=== Begin Enclosure ===

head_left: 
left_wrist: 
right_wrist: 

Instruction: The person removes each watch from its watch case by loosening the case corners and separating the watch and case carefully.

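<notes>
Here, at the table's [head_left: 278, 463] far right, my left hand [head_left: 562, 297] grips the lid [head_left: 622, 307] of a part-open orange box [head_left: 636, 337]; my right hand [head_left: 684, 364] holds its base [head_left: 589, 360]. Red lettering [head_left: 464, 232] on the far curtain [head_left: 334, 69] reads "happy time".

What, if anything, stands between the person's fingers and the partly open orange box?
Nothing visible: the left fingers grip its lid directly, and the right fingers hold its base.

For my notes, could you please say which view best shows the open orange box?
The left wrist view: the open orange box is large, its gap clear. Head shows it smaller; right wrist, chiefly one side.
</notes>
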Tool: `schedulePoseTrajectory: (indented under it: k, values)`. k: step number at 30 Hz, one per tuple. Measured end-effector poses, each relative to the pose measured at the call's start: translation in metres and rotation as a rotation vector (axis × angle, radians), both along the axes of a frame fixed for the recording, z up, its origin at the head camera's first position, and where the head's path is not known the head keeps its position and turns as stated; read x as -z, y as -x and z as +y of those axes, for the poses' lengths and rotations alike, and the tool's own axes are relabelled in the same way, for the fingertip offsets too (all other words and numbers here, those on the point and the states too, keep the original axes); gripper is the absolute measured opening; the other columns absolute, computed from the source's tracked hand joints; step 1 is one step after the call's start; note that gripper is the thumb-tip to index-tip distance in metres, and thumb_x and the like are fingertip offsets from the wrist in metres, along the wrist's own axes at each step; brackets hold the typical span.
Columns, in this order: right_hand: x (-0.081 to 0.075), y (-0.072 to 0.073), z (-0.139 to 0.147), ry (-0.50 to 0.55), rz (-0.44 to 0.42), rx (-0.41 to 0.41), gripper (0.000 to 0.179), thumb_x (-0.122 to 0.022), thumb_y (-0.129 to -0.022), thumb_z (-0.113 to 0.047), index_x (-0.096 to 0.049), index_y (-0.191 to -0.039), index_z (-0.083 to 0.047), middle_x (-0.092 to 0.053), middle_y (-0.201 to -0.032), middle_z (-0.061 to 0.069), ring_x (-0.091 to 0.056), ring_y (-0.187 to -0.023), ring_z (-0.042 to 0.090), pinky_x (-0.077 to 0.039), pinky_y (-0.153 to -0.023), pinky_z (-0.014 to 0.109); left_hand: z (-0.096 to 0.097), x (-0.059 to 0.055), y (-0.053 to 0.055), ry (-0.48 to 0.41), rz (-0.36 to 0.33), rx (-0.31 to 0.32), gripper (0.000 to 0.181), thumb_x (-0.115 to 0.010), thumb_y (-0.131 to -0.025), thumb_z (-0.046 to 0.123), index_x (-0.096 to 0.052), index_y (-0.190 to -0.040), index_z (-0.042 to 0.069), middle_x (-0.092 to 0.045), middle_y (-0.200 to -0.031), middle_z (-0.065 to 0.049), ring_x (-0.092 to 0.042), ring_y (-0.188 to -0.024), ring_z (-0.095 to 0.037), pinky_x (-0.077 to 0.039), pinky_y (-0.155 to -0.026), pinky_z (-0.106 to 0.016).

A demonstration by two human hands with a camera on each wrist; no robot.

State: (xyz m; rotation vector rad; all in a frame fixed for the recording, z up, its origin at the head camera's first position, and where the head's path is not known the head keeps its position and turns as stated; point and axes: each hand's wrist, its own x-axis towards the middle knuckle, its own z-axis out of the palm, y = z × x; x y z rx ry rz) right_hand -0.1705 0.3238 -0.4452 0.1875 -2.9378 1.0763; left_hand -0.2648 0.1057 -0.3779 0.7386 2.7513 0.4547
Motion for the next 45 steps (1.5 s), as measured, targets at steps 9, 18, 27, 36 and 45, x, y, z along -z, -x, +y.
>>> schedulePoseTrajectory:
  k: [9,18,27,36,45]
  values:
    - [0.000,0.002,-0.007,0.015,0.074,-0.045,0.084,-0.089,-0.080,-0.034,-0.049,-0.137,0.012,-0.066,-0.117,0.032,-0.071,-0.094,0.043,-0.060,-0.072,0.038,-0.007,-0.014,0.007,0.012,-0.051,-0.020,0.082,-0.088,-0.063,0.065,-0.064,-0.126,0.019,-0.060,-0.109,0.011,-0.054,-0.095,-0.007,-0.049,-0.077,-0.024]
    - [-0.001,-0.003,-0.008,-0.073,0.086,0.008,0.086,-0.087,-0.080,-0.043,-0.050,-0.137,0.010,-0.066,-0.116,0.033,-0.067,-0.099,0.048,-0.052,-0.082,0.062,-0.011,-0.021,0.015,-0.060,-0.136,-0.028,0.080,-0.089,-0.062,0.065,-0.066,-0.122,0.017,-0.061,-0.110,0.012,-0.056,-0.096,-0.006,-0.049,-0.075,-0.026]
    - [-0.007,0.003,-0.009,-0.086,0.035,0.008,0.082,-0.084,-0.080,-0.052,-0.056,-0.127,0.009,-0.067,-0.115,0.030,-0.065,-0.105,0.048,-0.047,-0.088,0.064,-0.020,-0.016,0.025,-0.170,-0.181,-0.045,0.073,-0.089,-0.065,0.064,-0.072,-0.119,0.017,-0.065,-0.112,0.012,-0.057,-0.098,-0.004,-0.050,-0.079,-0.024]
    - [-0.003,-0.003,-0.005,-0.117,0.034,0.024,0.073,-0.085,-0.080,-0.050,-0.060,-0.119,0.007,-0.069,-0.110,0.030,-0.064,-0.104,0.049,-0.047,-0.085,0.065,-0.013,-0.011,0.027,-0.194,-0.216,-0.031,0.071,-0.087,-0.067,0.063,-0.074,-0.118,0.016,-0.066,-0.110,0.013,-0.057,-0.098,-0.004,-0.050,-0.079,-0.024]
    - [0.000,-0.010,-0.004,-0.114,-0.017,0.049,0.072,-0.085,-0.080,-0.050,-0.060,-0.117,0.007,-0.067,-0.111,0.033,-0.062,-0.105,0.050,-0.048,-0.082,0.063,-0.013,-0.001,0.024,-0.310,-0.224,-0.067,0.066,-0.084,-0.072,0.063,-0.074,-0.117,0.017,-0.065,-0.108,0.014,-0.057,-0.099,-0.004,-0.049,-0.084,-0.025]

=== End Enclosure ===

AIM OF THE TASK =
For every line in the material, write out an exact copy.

RESULT OF THE TASK =
head_left: 
left_wrist: 
right_wrist: 

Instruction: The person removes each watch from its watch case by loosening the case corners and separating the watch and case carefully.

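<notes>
Here, at the table's [head_left: 278, 463] far right, my left hand [head_left: 562, 297] grips the lid [head_left: 622, 307] of a part-open orange box [head_left: 636, 337]; my right hand [head_left: 684, 364] holds its base [head_left: 589, 360]. Red lettering [head_left: 464, 232] on the far curtain [head_left: 334, 69] reads "happy time".

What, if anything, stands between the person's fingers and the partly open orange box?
Nothing visible: the left fingers grip its lid directly, and the right fingers hold its base.

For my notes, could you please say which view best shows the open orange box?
The left wrist view: the open orange box is large, its gap clear. Head shows it smaller; right wrist, chiefly one side.
</notes>
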Tool: `schedulePoseTrajectory: (indented under it: k, values)`. k: step number at 30 Hz, one per tuple. Measured end-effector poses, each relative to the pose measured at the call's start: translation in metres and rotation as a rotation vector (axis × angle, radians), both along the axes of a frame fixed for the recording, z up, its origin at the head camera's first position, and where the head's path is not known the head keeps its position and turns as stated; read x as -z, y as -x and z as +y of those axes, for the poses' lengths and rotations alike, and the tool's own axes are relabelled in the same way, for the fingertip offsets too (all other words and numbers here, those on the point and the states too, keep the original axes); gripper is the absolute measured opening; the other columns absolute, computed from the source's tracked hand joints; step 1 is one step after the call's start; note that gripper is the thumb-tip to index-tip distance in metres, and thumb_x and the like are fingertip offsets from the wrist in metres, along the wrist's own axes at each step; brackets hold the typical span.
Columns, in this order: right_hand: x (-0.081 to 0.075), y (-0.072 to 0.073), z (-0.139 to 0.147), ry (-0.50 to 0.55), rz (-0.44 to 0.42), rx (-0.41 to 0.41), gripper (0.000 to 0.179), thumb_x (-0.122 to 0.022), thumb_y (-0.129 to -0.022), thumb_z (-0.113 to 0.047), index_x (-0.096 to 0.049), index_y (-0.191 to -0.039), index_z (-0.083 to 0.047), middle_x (-0.092 to 0.053), middle_y (-0.201 to -0.032), middle_z (-0.061 to 0.069), ring_x (-0.091 to 0.056), ring_y (-0.187 to -0.023), ring_z (-0.042 to 0.090), pinky_x (-0.077 to 0.039), pinky_y (-0.153 to -0.023), pinky_z (-0.014 to 0.109); left_hand: z (-0.096 to 0.097), x (-0.059 to 0.055), y (-0.053 to 0.055), ry (-0.48 to 0.41), rz (-0.36 to 0.33), rx (-0.31 to 0.32), gripper (0.000 to 0.181), thumb_x (-0.115 to 0.010), thumb_y (-0.131 to -0.025), thumb_z (-0.046 to 0.123), index_x (-0.096 to 0.052), index_y (-0.190 to -0.040), index_z (-0.042 to 0.069), middle_x (-0.092 to 0.045), middle_y (-0.200 to -0.031), middle_z (-0.065 to 0.049), ring_x (-0.092 to 0.042), ring_y (-0.188 to -0.024), ring_z (-0.095 to 0.037), pinky_x (-0.077 to 0.039), pinky_y (-0.155 to -0.026), pinky_z (-0.106 to 0.016).

A demonstration by two human hands with a camera on each wrist; no robot.

State: (xyz m; rotation vector rad; all in a frame fixed for the recording, z up, its origin at the head camera's first position, and where the head's path is not known the head keeps its position and turns as stated; point and axes: each hand's wrist, its own x-axis towards the middle knuckle, its own z-axis out of the palm, y = z × x; x y z rx ry rz) right_hand -0.1705 0.3238 -0.4452 0.1875 -2.9378 1.0763; left_hand -0.2648 0.1057 -0.3779 0.7386 2.7513 0.4547
Motion for the next 45 steps (1.5 s), as measured, targets at steps 9, 18, 27, 36 and 45, x, y, z along -z, -x, +y.
>>> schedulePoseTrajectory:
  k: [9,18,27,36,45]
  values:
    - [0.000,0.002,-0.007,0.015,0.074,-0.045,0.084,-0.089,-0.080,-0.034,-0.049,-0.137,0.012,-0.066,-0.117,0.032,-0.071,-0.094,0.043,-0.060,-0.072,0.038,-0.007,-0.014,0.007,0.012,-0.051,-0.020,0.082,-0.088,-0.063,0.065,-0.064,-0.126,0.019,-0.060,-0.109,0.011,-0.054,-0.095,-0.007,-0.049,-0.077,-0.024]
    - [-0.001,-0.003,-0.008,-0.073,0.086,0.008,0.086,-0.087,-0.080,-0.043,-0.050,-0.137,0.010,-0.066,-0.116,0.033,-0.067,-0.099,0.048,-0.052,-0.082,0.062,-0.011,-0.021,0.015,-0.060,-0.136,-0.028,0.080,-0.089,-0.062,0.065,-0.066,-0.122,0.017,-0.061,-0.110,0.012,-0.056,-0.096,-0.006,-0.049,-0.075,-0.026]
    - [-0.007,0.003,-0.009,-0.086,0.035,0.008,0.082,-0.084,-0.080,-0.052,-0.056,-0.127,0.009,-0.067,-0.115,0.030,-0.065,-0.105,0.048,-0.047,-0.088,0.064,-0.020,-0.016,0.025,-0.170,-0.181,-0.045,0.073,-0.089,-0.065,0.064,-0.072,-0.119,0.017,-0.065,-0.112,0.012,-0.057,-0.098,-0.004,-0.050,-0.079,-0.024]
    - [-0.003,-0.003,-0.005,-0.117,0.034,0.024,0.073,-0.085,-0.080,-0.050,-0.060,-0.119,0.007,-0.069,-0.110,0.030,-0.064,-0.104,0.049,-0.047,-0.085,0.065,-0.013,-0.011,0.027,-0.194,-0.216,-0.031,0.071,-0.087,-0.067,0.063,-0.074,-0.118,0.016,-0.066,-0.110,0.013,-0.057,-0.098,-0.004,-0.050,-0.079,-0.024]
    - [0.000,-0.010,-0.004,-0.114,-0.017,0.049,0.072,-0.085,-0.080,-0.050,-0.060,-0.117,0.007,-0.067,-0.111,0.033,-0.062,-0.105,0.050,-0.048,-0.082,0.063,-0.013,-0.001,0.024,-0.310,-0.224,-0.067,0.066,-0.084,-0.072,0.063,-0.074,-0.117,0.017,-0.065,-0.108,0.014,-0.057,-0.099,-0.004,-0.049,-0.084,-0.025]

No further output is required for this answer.